Mike: Are you a reader? What, if any, books would you recommend to other entrepreneurs looking to build their business or improve their success?
Neil: As an entrepreneur, I think the biggest barrier to most people’s success is always mental. It took me years of mental conditioning to work up the confidence to commit to working for myself for the remainder of my life. Once I started working for myself, there was even more mental conflict around how I can justify doing it into the future. The commitment that a business requires (emotional level, physical level, and the financial level) should not be overlooked and you need to be willing to risk every part of your being to make it happen. I found that the number one reason I was able to make it happen was that I got the idea, started working, and didn’t stop working until I got to a more comfortable place. There is so much time in the day if you really stop to think … if you are starting a business and you truly love what you do and spend every waking minute on it, you will have some form of success. You just need to be in the right mindset of being willing to give up your mental safety net.
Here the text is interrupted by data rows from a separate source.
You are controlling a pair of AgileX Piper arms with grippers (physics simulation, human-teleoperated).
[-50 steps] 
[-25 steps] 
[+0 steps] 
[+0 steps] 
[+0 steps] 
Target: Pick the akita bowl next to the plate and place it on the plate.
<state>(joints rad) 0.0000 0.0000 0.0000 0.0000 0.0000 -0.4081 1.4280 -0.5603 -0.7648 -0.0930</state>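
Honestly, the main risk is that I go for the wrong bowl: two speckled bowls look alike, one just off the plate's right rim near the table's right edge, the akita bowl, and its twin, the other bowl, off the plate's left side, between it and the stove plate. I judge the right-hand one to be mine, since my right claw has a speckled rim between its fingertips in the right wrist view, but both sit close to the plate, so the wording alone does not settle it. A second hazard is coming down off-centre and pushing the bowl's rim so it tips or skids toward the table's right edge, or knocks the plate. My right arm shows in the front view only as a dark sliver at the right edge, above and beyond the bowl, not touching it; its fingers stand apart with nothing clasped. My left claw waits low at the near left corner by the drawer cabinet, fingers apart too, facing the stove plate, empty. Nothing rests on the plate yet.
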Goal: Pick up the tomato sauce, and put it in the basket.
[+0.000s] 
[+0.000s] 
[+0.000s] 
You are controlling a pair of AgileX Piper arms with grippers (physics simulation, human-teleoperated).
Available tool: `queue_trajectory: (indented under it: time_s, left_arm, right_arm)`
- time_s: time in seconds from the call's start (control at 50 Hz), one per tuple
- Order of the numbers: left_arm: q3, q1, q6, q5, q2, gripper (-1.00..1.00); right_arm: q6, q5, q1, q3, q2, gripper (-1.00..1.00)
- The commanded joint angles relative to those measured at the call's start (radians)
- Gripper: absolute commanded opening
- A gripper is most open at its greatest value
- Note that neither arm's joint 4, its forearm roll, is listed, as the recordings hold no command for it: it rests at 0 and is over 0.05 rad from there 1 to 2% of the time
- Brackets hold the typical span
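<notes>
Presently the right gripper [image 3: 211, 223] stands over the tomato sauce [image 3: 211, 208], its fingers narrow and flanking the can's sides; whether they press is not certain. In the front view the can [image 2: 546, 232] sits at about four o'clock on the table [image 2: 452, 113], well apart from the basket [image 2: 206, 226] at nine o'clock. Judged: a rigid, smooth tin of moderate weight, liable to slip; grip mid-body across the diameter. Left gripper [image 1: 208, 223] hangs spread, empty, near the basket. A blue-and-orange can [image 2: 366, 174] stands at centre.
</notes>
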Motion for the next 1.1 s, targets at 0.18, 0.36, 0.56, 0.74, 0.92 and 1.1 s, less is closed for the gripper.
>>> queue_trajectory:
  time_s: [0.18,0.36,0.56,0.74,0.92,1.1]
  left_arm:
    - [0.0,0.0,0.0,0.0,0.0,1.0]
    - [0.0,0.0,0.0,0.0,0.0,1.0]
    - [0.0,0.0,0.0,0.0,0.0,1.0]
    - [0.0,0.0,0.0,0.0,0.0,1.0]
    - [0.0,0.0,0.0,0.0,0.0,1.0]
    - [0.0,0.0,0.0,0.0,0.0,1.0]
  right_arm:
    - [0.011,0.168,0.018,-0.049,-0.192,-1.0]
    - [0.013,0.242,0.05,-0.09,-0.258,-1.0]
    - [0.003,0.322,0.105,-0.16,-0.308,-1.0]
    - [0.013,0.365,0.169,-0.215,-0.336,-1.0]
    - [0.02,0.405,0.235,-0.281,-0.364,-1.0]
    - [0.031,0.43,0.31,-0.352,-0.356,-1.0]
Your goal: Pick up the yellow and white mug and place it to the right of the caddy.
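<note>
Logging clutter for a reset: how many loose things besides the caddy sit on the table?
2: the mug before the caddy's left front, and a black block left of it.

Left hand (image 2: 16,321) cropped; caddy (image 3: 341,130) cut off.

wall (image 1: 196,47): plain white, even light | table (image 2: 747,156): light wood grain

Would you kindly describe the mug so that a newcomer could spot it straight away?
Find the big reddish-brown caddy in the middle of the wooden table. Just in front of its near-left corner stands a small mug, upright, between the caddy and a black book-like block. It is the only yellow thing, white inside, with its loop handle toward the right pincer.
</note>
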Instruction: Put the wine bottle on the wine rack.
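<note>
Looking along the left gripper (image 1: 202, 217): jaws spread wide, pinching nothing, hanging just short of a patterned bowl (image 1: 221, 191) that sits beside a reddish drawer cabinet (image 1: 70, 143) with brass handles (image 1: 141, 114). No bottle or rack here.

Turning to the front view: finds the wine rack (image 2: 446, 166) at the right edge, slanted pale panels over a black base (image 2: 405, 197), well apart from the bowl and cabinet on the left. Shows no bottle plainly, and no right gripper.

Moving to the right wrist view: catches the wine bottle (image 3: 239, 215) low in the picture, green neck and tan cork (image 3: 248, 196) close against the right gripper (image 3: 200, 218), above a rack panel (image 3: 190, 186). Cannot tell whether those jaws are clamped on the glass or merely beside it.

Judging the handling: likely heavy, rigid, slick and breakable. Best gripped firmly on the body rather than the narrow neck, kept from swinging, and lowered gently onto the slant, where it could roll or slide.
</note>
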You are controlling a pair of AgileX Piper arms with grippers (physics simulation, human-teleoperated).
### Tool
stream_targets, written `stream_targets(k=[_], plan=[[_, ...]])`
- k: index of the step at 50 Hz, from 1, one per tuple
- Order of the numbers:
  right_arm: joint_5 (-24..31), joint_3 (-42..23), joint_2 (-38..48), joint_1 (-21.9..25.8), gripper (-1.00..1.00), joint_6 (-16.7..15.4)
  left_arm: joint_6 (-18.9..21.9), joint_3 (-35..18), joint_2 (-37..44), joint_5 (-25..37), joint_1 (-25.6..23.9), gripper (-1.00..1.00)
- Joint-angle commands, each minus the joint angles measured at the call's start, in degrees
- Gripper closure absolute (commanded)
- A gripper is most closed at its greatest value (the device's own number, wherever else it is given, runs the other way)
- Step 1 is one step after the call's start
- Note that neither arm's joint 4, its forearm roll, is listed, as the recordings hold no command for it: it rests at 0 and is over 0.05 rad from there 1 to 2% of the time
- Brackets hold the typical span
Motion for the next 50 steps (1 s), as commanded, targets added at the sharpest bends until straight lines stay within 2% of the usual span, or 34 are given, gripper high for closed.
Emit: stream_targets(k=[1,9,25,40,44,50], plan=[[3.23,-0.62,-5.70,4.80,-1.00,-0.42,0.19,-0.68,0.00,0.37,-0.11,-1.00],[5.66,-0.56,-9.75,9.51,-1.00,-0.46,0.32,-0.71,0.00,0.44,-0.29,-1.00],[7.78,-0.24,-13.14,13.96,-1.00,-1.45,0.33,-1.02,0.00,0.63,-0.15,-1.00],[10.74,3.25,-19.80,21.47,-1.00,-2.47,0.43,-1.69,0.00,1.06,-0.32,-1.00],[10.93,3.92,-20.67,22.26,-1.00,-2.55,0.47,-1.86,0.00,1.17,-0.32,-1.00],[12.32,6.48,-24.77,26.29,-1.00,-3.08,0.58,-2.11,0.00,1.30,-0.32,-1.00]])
I am mostly a pragmatic reader who only reads books for self-betterment rather than entertainment or pleasure. There have been a few books that have helped me to gain the confidence that I needed to overcome the mental block of committing to an entrepreneurial life. Of these, I have found the most helpful to be the ones that have nothing at all to do with business or anything too self-help oriented. In this, my favorite book I have read recently has been ‘How to Change your Mind’ by Michael Pollan. If anyone reading this has ever read his other book ‘Omnivore’s Dilemma’, it is very different conceptually despite having the same well-thought-out structure. Although this particular book goes pretty deep into how the use of psychedelics can enable someone to cure themselves of mental issues such as addiction, depression, and anxiety … the part of the book that I find to be most contemplative/helpful is around the ideas of the way the brain works with the Default Mode Network (the location of the ego in the brain) and how through this part of our brain turning off, our body processes fear in a way that gives us courage to do the true things we want to do. In this, I see this book giving an idea of how through the quelling of the fear response, we are able to get courage to overcome all of the challenges of our life and to live entrepreneurially. The book shows psychedelics as the ‘easy’ way to achieve this state (with proper guidance and preparation) but Pollan smartly notes that through much practice in daily meditation the brain is able to get into the same conceptual state of ego dissolution. Overall, my main takeaway from the book was that once you understand how to take your ego out of the picture of your decision making, you can take control of your life and do what you truly want to do (without regard to any perceived mental ailments). That last bit might sound cliché but committing to entrepreneurship is often a mental battle and ‘How to Change Your Mind’ can provide some perspective on how to overcome it (at least it did for me).